* **Task directions**
Retype the full set of data, character for character.

**********

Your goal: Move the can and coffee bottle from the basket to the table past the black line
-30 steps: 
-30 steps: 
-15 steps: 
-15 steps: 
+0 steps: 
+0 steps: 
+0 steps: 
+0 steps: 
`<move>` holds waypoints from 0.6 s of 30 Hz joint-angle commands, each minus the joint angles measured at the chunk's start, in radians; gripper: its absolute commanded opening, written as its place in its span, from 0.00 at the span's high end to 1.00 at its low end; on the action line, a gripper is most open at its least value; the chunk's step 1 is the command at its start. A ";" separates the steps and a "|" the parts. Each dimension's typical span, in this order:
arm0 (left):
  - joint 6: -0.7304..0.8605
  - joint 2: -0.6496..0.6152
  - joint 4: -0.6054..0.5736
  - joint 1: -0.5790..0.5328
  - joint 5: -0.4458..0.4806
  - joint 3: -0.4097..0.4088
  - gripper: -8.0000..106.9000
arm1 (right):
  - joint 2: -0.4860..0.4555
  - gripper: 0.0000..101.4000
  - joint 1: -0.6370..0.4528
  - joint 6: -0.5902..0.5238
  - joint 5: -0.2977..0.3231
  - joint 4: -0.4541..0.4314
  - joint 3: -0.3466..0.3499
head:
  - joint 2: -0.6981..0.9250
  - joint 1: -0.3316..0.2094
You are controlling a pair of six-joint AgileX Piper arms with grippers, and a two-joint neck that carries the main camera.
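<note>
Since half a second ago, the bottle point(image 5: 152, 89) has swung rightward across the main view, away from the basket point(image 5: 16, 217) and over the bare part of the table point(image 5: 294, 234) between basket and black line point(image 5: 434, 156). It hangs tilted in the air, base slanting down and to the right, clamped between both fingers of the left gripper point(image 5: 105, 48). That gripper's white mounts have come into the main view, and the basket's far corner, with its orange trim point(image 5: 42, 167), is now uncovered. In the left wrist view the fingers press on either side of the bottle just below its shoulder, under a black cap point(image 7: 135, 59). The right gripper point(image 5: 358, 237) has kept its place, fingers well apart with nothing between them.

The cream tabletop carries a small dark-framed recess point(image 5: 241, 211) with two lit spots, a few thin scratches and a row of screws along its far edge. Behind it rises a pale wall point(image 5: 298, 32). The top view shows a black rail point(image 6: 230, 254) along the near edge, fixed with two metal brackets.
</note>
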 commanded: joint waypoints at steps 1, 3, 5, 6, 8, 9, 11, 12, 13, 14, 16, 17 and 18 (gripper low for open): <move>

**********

* **Task result**
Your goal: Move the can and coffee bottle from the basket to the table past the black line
-30 steps: 
-30 steps: 
-15 steps: 
-15 steps: 
+0 steps: 
+0 steps: 
+0 steps: 
+0 steps: 
`<move>` holds waypoints from 0.6 s of 30 Hz joint-angle commands, each minus the joint angles measured at the chunk's start, in radians; gripper: its absolute commanded opening, written as its place in its span, from 0.00 at the span's high end to 1.00 at its low end; on the action line, a gripper is most open at its least value; the chunk's step 1 is the command at its start. A ";" separates the steps and a "|" the parts. Each dimension's typical span, in this order:
arm0 (left):
  - joint 6: -0.7304..0.8605
  - joint 2: -0.6496..0.6152
  - joint 4: -0.6054..0.5736
  - joint 1: -0.5790..0.5328
  - joint 5: -0.4458..0.4806
  - joint 3: -0.4097..0.4088
  - gripper: -8.0000..106.9000
arm1 (right):
  - joint 2: -0.4860..0.4555
  - gripper: 0.0000..101.4000
  - joint 1: -0.6370..0.4528
  - joint 6: -0.5902..0.5238
  - joint 5: -0.2977..0.3231
  - joint 4: -0.4541..0.4314
  - joint 3: -0.3466..0.3499
head:
  - joint 2: -0.6981..0.9250
  - joint 1: -0.3316..0.2094
You are controlling a pair of six-joint AgileX Piper arms with grippers, and a two-joint neck that carries the main camera.
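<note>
Since half a second ago, the bottle point(image 5: 152, 89) has swung rightward across the main view, away from the basket point(image 5: 16, 217) and over the bare part of the table point(image 5: 294, 234) between basket and black line point(image 5: 434, 156). It hangs tilted in the air, base slanting down and to the right, clamped between both fingers of the left gripper point(image 5: 105, 48). That gripper's white mounts have come into the main view, and the basket's far corner, with its orange trim point(image 5: 42, 167), is now uncovered. In the left wrist view the fingers press on either side of the bottle just below its shoulder, under a black cap point(image 7: 135, 59). The right gripper point(image 5: 358, 237) has kept its place, fingers well apart with nothing between them.

The cream tabletop carries a small dark-framed recess point(image 5: 241, 211) with two lit spots, a few thin scratches and a row of screws along its far edge. Behind it rises a pale wall point(image 5: 298, 32). The top view shows a black rail point(image 6: 230, 254) along the near edge, fixed with two metal brackets.
</note>
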 commanded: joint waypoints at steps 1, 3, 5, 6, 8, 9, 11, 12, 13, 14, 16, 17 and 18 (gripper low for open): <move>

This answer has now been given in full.